Passé mythique, présent introspectif — Revue de Presse : 16 décembre 2021

16 December 2021

« Le char funèbre de Napoléon se dirige vers les Invalides, le 15 décembre 1840 »

 

Revue de presse du 16 décembre 2021.

« Oui ! suivez-moi, suivez-moi. Je suis le dieu du jour. » L’homme qui prononça ses paroles est en réalité devenu dieu d’un mois. Décembre, mois du sacre de Napoléon Ier en 1804 et de la bataille d’Austerlitz en 1805. Décembre, mois du retour des cendres de Napoléon à Paris en 1840. Décembre, également mois du coup d’État de son neveu Louis-Napoléon Bonaparte en 1851 — date choisie intelligemment. L’empreinte napoléonienne est partout en fin d’année. C’est à cette occasion que la Fondation Napoléon a ressorti un dossier sur le retour des cendres du 15 décembre. Parmi les articles sélectionnés, un splendide récit de Napoléon érigé en mythe dans l’œuvre d’Honoré de Balzac. Napoléon, « homme auquel, par un rare privilège, la nature avait laissé un cœur dans son corps de bronze … » Enfin, on apprend que Napoléon aurait même involontairement marqué l’histoire d’un chant de Noël, « Peuple fidèle » (“O Come, All Ye Faithful”) !

 

Or, loin d’être uniquement une période de célébration de nos héros, la fin de l’année fournit aussi un moment d’introspection. À cet égard, la presse a jeté un regard scrupuleux sur deux de nos grandes figures. L’expert weilien Eric Springsted a commenté le nouvel ouvrage de Robert Chenavier, Simone Weil, une Juive antisémite ? Éteindre les polémiques (2021). Exercice délicat, il fournit cependant une critique sophistiquée de cette philosophe qui était hyper-sensible à la souffrance humaine, mais qui ne « s’identifiait » aucunement à ses propres origines juives. Car, résume-t-il la position de Weil, « si l’on nous fait souffrir pour une chose que nous percevons comme étant accidentelle … l’absurdité du hasard commence à se profiler ».* Néanmoins, comment expliquer les nombreux propos sévères qu’elle a tenus ?

 

Seconde grande figure mythique examinée à la loupe : le général de Gaulle, et en particulier « De Gaulle vu par les juifs », dans une enquête approfondie de la sociologue Dominique Schnapper. Au cœur de la controverse se trouve la conférence de presse du 27 novembre 1967, dans laquelle le Général choqua l’opinion en s’exprimant sur la guerre des Six Jours. « Le fait que ces mots aient été prononcés par l’homme du 18 juin rendait l’interrogation plus douloureuse », explique-t-elle. En 1968, Raymond Aron — père de Schnapper — avait déjà débuté l’analyse dans un livre intitulé De Gaulle, Israël et les juifs.

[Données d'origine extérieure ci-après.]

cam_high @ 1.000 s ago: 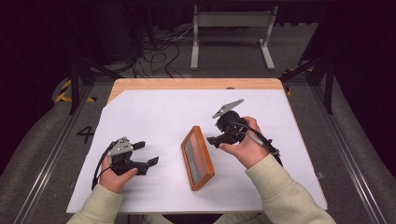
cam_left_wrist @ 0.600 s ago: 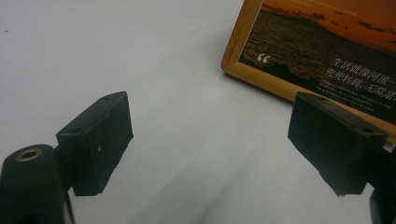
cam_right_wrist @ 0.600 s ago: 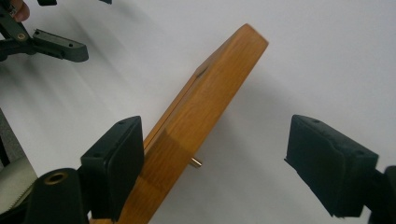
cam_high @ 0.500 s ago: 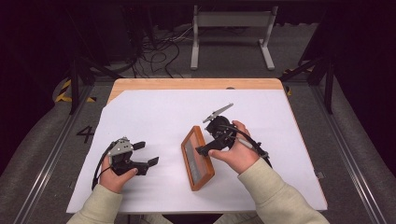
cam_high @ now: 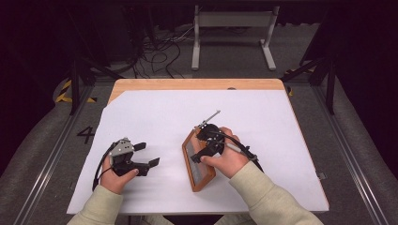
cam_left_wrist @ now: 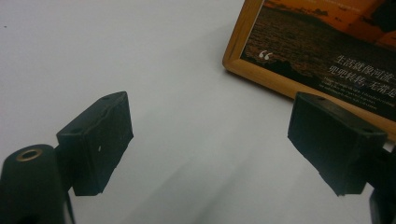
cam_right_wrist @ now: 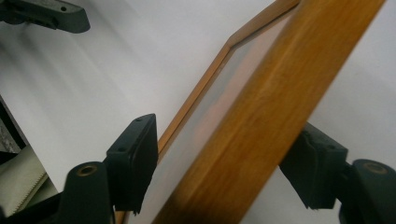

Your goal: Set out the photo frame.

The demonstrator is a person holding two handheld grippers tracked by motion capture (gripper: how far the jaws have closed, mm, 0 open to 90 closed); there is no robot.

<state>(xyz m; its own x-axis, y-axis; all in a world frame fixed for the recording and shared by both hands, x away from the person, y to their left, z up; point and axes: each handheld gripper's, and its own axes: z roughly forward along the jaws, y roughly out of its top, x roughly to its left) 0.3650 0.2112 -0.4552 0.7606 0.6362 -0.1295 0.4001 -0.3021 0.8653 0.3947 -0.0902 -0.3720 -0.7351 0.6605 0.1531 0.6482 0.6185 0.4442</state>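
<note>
Frame grasp being set up; lift not begun.
Left hand-held gripper (cam_high: 149,154) rests wide open and empty on the white-covered tabletop (cam_high: 155,112). The wooden-edged rectangular picture frame (cam_high: 196,161) lies flat at centre; the right hand-held gripper (cam_right_wrist: 224,172) straddles its near rail, jaws apart. Ample clear surface all round.

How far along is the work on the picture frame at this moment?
Done: the right tongs are at the picture frame, their jaws straddling its wooden edge. In hand: the jaws look open, one on each side, not yet clamped. Left: closing and moving the frame. The left tongs rest open on the white table cover.
</note>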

Mettant les faits à jour, Schnapper s’efforce à dresser un portrait complet du Général, rappelant la conviction dreyfusarde qu’il partageait avec son père Henri de Gaulle, et les longues années qu’il passa auprès de son mentor le colonel Émile Mayer, ainsi qu’auprès de son proche collaborateur René Cassin. Résumant ensuite de façon minutieuse les divers points de vue sur le « ‘malentendu’ » de 1967, elle semble rejoindre toutefois ceux qui « espèrent encore retrouver ce qu’ils ont perdu » du Général de l’année 1940.

 

Tournons-nous désormais vers l’avenir : dans son blog « La voie de l’épée », l’historien et colonel Michel Goya se livre à une réflexion philosophique sur notre façon d’appréhender le futur. Ce ne serait qu’à partir de 1834 avec Le Roman de l’avenir de Félix Bodin que nos sociétés — ou du moins la société française — ont commencé à réellement anticiper un futur distant et méconnaissable. L’armée, fait permanent des États, en est l’exemple le plus pertinent.
« Pour préparer la guerre future, les militaires vivent au présent dans un temps de guerre imaginaire …  Le problème est que la vision qu’il vont produire institutionnellement parlera peu de politique, or la guerre c’est de la politique ». Afin d’éviter tout piège, il s’agit d’avoir une vision équilibrée et d’imaginer des « futurs exclus ». Ceci implique ne pas surestimer le rôle des inventions futuristes — qui arrivent souvent plus lentement que prévues — tandis que le grand danger des « ruptures » politiques frappe de façon soudaine et inattendue.

 

Passé mythique, présent introspectif, avenir déroutant — tout compte fait, des lectures passionnantes !

 

*Ceci est ma propre traduction de la citation d’Eric O. Springsted.

Photo Credits: Image d’Adolphe Jean-Baptiste Bayot et Eugène Charles François Guérard, Musée de l’Armée, Paris (Domaine Public) via Wikimedia Commons.